Survivor of a terrible war now recruited into the shadowy enforcers of law, the Queen’s Men, Father Tomas Pious may have learned to control his temper and his drinking somewhat but he is far from in control of his own destiny, though at least in his own home in remote Ellinburg he has a degree of autonomy over the streets which he governs in the name of the crown.

That relative respite is disrupted by a communication from the distant capital written ambiguously so as to be opaque should it be intercepted but with an apparent meaning to those with the right insight: the queen has been assassinated, and having only one child not yet of age, the result will be a power vacuum which would be dangerous even in a stable situation, and even at his remove Tomas realises the summons to Dannsburg is not optional.

The third book in what was conceived as a trilogy, Peter McLean’s Priest of Gallows now carries the broader title of what was perhaps inevitable whether admitted or not, the next stage in the escalating War for the Rose Throne, now spinning into realms beyond the control of the Queen’s Men and their sinister leader, Lord Chief Judiciar Dieter Vogel, the manipulations of the man known to his brethren as Father Secrets prompting the need for a concluding fourth volume, the forthcoming Priest of Crowns.

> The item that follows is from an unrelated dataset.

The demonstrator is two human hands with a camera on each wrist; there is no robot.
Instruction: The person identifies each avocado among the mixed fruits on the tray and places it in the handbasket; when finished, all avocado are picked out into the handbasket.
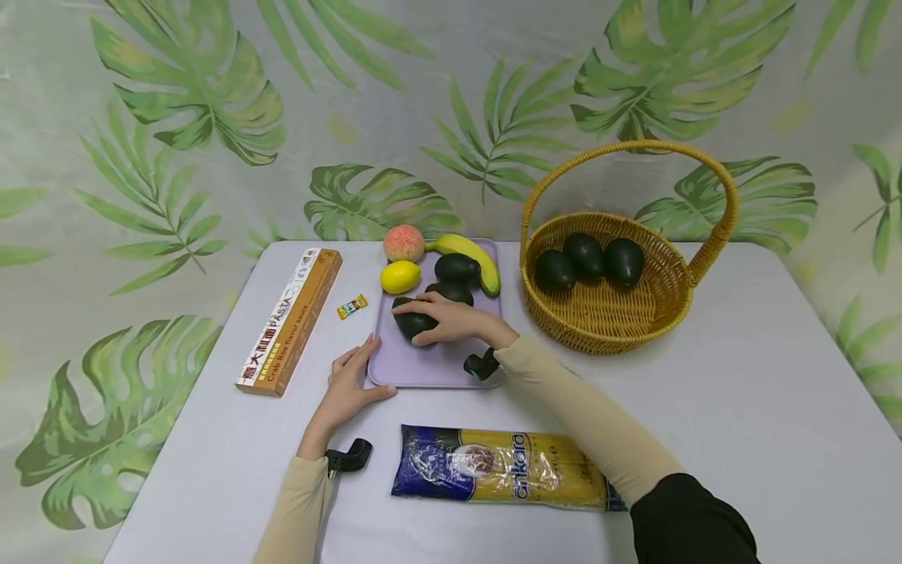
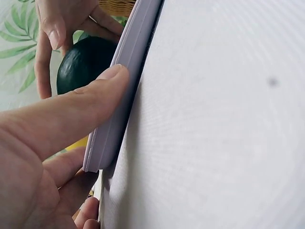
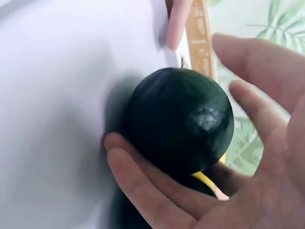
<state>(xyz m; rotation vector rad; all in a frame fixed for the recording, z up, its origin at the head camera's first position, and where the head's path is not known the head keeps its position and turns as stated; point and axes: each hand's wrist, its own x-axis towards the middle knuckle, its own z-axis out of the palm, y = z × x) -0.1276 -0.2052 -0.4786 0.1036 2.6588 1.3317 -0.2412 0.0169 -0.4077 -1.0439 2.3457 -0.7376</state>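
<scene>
A dark green avocado (image 1: 414,319) lies on the lilac tray (image 1: 437,376). My right hand (image 1: 451,319) spreads over and around it. In the right wrist view, two straight fingers lie along this avocado (image 3: 178,121), while a gap shows between the thumb and its skin. At the tray's near left corner is my left hand (image 1: 348,385), thumb along the front edge and fingers at the left side. The left wrist view has that thumb resting on the tray's outer wall (image 2: 107,138). Farther back on the tray are two more avocados (image 1: 456,269), one partly hidden behind my right hand.
A banana (image 1: 475,258), lemon (image 1: 400,277) and peach (image 1: 404,244) sit at the tray's back. The wicker basket (image 1: 606,337) at right holds three avocados (image 1: 584,255). A pasta box (image 1: 292,321) and small snack packet (image 1: 351,306) lie left, a spaghetti bag (image 1: 493,466) in front.
</scene>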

With almost two years passed since the publication of Priest of Lies, McLean drops usually painful reminders of earlier bloody acts and unseemly incidents as steps are retraced, but now the Priest of Gallows stands on a larger board, noose in hand, the pieces more numerous and of more powerful position, yet the game remaining the same even if some of the moves are conducted in the dark, Piety witness to interrogations and closed courtroom proceedings where the verdict has already been ascertained before the accused is even presented.

From the spectacle of a truly unique state funeral to the public execution of a fool whose unforgivable crime was to offend the dignity of the crown, from the power of the sea to the inevitable and unavoidable storm, it is a dirty game of low cunning which plays to the power of the mob waiting to be led in “the city of lies and whispers and treachery,” Piety a well-dressed pawn for all the sharpness of his swords and the power of the warrant he carries, one who is increasingly uncomfortable with the tasks he is called upon to undertake without question on tenuous justification.

A former soldier accustomed to the clarity of the battlefield now acting as agent for an unaccountable master operating to a secret agenda, Piety suspects the most dangerous foe is the one who employs him and who he cannot strike at or even criticise when eyes and ears are everywhere and favour can be gained by labelling apprehension as treason, but even for Piety who has witnessed horrors his trepidation is insufficient as his fears and ingrained trauma rise from the ashes like a cursed phoenix which will rain down fire on Dannsburg.